Reproducibility: What is it and How to Calculate it

Key Takeaways: Reproducibility

Definition: The variation in measurements of the same measurand under *changed* conditions (e.g., different operators, different days, or different equipment).
The Goal: To determine the long-term stability and consistency of the measurement process.
Calculation: Determined by calculating the standard deviation of the means or results from different sets of conditions.
Impact: It is a major component of Type A uncertainty and often accounts for human and environmental variability.
GUM Compliance: Helps satisfy the JCGM 100:2008 requirement for identifying all significant components of uncertainty.

Introduction

Reproducibility is an important contributor to measurement uncertainty.

It is a Type A uncertainty that should be included in every uncertainty budget. However, many people neglect to evaluate it. If you evaluate measurement repeatability, then you should evaluate reproducibility too.

Most people are familiar with repeatability and less familiar with reproducibility. When labs find out (during an assessment) their uncertainty budgets should include reproducibility, I get a lot of questions.

So, I decided to create a complete guide all about reproducibility.

In this guide, I am going to cover everything you need to know about reproducibility, including:

What is Reproducibility
Why Reproducibility is Important
Reproducibility Testing Scheme
Reproducibility Conditions of Measurement
How to Calculate Reproducibility

If you need to evaluate reproducibility for your measurement uncertainty analysis, then keep reading. This guide is going to help you.

If you only want to know how to evaluate the results, then jump ahead to “How to Calculate Reproducibility.” I have included step-by-step instructions to make the process easy for you.

What is Reproducibility

According to the Vocabulary in Metrology, reproducibility is measurement precision under reproducibility conditions of measurement.

In the below image, you will see the definition (2.25) from the Vocabulary in Metrology.

To better understand the definition of reproducibility, focus on the keyword “reproducibility conditions of measurement.” I will tell you more about later in this document.

Why is Reproducibility Important

Reproducibility (in my opinion) is a better Type A uncertainty evaluation of performance compared to repeatability.

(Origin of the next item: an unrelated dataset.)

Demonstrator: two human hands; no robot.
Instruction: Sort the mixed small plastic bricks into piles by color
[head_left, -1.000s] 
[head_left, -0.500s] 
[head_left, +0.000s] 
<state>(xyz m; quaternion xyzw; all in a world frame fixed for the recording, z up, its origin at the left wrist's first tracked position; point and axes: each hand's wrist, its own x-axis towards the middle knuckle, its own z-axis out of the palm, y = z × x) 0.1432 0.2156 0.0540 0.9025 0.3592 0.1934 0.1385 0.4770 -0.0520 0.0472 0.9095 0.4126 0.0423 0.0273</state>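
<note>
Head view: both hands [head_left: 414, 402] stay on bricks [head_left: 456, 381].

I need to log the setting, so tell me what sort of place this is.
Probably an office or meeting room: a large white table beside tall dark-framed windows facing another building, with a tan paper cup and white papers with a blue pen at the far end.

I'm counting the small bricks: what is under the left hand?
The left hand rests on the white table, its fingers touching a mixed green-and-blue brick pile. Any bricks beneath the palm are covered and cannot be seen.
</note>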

Repeatability evaluates the short-term performance variability while reproducibility evaluates the long-term performance variability under various conditions encountered by the laboratory over time.

Over time, a laboratory will perform their testing or calibration activities under various conditions or measurements, such as different days, operators, methods, equipment, etc.

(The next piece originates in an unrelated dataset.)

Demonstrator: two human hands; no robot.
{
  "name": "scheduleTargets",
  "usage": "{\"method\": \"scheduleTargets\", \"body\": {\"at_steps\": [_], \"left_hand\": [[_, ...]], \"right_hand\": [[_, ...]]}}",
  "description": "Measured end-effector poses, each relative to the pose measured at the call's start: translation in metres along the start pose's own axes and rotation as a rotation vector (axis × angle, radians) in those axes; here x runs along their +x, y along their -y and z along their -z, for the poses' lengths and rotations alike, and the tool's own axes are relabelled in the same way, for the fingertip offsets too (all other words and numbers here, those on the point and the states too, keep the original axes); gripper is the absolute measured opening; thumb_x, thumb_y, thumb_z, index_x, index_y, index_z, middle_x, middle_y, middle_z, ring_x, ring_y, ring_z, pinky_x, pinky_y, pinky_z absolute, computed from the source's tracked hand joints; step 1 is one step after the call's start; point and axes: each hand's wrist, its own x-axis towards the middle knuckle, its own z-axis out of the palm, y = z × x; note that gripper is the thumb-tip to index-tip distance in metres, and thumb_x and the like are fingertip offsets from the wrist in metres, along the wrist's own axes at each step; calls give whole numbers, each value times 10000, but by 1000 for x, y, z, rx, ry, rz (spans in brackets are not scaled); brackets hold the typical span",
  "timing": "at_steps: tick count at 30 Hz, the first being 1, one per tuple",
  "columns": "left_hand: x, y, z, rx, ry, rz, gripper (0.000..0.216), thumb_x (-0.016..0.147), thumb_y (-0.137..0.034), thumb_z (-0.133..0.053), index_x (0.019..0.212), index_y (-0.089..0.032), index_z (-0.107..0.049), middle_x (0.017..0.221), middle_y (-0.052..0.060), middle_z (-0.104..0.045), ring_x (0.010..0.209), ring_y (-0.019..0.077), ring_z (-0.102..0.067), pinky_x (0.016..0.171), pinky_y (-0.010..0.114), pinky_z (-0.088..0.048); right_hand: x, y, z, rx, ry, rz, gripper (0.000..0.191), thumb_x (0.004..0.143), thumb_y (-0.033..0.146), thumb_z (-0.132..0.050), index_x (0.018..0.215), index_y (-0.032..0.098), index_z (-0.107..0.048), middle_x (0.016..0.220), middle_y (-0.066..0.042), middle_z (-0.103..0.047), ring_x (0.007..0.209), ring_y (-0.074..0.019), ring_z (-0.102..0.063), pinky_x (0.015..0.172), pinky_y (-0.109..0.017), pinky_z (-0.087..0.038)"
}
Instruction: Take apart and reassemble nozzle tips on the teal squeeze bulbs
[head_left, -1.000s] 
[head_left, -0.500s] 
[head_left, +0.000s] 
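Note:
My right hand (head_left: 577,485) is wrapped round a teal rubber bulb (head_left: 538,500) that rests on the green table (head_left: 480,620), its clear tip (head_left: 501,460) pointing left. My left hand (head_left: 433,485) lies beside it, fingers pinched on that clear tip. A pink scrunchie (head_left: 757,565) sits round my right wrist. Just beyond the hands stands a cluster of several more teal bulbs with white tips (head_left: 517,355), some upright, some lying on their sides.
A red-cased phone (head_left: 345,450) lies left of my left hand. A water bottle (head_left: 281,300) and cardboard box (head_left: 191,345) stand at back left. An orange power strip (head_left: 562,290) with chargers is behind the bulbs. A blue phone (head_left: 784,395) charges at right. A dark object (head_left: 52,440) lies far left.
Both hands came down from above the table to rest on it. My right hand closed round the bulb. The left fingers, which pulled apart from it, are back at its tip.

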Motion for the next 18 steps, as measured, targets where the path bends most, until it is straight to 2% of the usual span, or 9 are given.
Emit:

By evaluating these conditions, you can get a better estimate of measurement uncertainty for the laboratory’s activities.

Therefore, it is very important to perform reproducibility testing.

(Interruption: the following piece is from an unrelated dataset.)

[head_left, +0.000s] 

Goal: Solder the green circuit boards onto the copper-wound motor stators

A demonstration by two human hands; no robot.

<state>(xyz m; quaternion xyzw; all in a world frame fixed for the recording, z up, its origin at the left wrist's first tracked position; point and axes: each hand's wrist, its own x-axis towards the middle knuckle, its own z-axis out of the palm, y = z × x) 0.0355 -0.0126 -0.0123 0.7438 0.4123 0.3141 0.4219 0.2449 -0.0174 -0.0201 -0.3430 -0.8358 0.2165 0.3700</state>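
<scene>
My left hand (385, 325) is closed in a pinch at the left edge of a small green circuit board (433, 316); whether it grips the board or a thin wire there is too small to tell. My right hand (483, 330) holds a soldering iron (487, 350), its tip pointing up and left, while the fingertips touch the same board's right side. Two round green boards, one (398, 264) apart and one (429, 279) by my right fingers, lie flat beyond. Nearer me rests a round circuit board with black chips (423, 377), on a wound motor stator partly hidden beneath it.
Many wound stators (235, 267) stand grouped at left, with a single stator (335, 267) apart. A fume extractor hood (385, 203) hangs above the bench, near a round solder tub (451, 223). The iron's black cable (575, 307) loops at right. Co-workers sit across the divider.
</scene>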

Reproducibility Conditions of Measurement

In the definition of reproducibility, you notice the phrase “reproducibility conditions of measurement.”

This is important because it helps you understand the difference between repeatability and reproducibility testing.

According to definition 2.24 of the Vocabulary in Metrology (VIM), you need the following conditions to perform a reproducibility test:

Different Procedures,
Different Operators,
Different Measuring Systems,
Different Operating Conditions,
Different Locations, and
Different Replicate Measurements on Same or Similar Objects

In the below image, you will see the definition of reproducibility conditions of measurement from the VIM.

Unlike repeatability, where all conditions of measurement are the same, reproducibility requires the conditions of measurement to be different. Therefore, you will need to change factors that significantly contribute to measurement uncertainty.

However, I only recommend evaluating one condition at a time (per ISO 5725-3) to avoid confounding results.

What Reproducibility Conditions Should You Evaluate?

In the table below, you will find the most commonly evaluated reproducibility conditions. Also, I included valuable information to help you pick the condition that is best for you.

In the below sections, I have provided more details about each reproducibility conditions.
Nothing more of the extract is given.